DATA SECTION

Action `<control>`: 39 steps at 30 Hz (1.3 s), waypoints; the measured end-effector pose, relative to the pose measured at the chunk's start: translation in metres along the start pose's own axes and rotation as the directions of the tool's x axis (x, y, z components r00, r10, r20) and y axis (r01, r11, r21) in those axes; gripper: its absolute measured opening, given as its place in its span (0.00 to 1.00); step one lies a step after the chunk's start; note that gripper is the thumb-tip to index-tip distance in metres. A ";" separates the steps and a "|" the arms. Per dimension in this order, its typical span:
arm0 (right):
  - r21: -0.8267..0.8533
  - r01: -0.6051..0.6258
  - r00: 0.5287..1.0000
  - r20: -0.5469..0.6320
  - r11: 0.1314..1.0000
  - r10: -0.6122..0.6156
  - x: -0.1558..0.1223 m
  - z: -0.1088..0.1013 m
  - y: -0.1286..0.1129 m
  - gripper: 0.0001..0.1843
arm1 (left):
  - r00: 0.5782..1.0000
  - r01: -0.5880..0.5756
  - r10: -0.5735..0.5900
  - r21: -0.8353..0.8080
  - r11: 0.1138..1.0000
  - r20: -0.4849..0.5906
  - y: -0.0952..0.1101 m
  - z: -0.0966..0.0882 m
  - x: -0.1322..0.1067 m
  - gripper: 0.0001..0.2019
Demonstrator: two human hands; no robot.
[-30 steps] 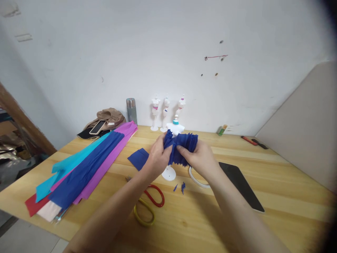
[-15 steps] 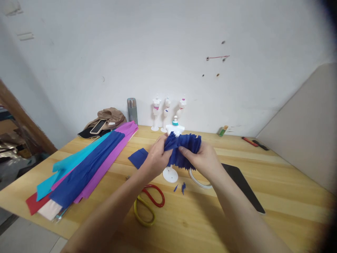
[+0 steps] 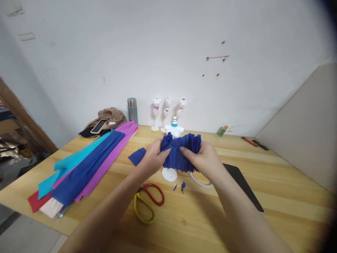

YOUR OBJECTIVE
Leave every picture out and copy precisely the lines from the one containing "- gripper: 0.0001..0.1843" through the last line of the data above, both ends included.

SOLVED PROBLEM
  - gripper: 0.0001..0.1843
arm1 (left):
  - r00: 0.5782..1.0000
  - r01: -0.5880..0.5756
  - r10: -0.5735..0.5900
  - r21: -0.8353..0.8080
  - r11: 0.1138..1.0000
  - r20: -0.4849..0.5906
  - y: -0.0952..0.1101 m
  - z: -0.0966..0.0882 m
  - x: -0.1322..0.1067 m
  - gripper: 0.0001..0.2019
Demonstrator: two human hands; no robot.
[-30 steps] 
[-15 steps] 
[+0 steps] 

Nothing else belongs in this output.